## What you have to do
Return all lines of the data in which the string "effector" occurs.

## Given entries
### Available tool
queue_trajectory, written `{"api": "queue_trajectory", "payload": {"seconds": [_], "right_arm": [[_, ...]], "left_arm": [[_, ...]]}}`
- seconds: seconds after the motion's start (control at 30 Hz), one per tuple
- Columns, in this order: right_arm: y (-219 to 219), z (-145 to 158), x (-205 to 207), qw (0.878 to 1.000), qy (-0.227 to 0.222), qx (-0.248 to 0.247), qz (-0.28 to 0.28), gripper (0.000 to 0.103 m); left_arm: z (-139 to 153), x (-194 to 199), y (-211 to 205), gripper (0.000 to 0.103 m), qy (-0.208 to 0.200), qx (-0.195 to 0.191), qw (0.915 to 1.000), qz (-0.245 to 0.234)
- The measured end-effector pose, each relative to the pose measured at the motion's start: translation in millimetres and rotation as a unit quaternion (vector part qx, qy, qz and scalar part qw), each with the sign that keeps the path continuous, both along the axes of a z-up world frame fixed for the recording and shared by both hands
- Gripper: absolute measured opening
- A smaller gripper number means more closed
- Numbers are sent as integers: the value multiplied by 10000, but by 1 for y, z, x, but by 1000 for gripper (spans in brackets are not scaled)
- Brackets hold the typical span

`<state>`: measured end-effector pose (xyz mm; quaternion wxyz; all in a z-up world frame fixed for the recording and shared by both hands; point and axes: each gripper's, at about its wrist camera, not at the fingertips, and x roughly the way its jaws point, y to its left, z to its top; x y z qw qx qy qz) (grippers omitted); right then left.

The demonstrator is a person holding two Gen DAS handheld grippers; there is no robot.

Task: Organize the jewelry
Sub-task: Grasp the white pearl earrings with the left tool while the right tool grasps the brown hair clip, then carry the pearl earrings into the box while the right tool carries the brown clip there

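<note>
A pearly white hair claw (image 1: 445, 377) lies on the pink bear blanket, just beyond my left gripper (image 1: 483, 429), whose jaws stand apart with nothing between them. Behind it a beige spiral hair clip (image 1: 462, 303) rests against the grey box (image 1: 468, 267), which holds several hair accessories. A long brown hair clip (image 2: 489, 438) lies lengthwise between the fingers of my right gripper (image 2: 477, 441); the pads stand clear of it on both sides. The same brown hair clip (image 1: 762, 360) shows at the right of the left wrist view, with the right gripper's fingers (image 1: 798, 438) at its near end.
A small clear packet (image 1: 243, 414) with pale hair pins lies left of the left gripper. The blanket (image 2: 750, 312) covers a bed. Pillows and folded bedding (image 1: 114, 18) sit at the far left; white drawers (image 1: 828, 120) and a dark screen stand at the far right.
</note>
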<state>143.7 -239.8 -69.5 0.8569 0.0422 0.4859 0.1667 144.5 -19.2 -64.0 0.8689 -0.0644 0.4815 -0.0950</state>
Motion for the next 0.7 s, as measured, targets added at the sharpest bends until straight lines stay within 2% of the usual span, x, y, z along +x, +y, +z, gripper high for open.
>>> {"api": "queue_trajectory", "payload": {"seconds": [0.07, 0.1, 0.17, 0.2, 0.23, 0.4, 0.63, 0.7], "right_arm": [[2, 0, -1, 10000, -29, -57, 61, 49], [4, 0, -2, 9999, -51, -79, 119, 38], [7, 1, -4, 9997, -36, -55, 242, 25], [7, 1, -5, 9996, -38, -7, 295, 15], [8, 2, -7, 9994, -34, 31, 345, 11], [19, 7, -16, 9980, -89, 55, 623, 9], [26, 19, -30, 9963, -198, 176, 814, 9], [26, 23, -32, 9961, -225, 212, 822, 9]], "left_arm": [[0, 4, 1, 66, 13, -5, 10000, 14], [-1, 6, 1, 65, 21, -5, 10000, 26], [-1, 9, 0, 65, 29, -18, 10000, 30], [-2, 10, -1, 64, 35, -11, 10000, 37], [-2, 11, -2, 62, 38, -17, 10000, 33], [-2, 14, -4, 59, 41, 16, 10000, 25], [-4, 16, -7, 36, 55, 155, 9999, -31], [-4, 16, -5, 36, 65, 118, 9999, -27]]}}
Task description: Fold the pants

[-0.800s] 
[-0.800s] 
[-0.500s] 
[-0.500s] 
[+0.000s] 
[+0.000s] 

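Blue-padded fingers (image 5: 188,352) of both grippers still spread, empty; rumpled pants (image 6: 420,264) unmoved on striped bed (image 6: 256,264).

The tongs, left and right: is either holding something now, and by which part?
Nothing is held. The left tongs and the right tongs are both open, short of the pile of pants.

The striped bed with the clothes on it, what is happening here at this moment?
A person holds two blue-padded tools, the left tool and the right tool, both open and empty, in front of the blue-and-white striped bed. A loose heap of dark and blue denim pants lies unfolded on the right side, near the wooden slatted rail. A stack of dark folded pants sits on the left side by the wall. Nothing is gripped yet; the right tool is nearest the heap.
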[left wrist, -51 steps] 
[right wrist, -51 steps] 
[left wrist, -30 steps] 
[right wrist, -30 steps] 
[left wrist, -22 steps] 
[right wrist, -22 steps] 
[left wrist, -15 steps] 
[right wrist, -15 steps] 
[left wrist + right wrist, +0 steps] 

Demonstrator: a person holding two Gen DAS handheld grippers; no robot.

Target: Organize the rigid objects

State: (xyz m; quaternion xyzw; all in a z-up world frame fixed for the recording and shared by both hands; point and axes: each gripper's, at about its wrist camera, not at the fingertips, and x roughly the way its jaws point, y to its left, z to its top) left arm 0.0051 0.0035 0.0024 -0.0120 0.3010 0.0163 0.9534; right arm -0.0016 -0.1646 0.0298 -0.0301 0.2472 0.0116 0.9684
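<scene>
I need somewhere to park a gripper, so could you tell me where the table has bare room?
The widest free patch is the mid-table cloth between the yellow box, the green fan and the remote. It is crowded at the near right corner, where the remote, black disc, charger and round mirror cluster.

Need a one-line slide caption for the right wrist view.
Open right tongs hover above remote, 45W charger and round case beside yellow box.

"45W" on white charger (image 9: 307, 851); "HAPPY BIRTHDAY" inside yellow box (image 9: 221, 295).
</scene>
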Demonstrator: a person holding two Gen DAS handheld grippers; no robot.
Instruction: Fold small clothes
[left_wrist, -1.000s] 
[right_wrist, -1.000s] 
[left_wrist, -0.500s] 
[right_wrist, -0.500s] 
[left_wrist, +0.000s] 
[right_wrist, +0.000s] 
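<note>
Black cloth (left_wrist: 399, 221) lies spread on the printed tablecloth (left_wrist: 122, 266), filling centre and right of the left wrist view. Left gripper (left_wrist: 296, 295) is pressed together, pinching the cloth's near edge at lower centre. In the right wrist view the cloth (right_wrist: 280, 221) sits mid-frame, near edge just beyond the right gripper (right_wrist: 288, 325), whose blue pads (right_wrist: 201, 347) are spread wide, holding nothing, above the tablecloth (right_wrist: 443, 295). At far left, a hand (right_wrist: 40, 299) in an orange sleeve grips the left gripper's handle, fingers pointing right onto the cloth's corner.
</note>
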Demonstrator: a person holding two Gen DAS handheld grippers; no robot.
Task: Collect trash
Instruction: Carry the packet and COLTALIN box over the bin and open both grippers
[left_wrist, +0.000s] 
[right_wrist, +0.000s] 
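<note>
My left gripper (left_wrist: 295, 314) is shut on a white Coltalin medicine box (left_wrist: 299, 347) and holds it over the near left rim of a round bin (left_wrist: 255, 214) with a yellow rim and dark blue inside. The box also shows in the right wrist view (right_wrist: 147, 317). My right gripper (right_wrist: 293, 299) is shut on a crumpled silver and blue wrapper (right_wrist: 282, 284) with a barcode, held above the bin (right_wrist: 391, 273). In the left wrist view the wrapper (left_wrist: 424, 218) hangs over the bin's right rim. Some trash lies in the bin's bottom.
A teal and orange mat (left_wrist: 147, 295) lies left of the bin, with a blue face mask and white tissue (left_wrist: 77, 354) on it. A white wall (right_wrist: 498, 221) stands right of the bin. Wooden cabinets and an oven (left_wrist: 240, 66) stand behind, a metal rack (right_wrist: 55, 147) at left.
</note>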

## Solved exercise
- The measured end-effector pose, each relative to the pose measured at the motion's start: translation in millimetres and rotation as a unit quaternion (vector part qx, qy, qz and scalar part qw), each with the sign that keeps the path continuous, both along the axes of a z-up world frame fixed for the recording and shared by both hands
`<state>`: measured end-effector pose (xyz mm; quaternion wxyz; all in a z-up world frame fixed for the recording and shared by both hands; point and axes: each gripper's, at about its wrist camera, not at the fingertips, and x roughly the way its jaws point, y to its left, z to its top; x y z qw qx qy qz) (grippers omitted); right then left.

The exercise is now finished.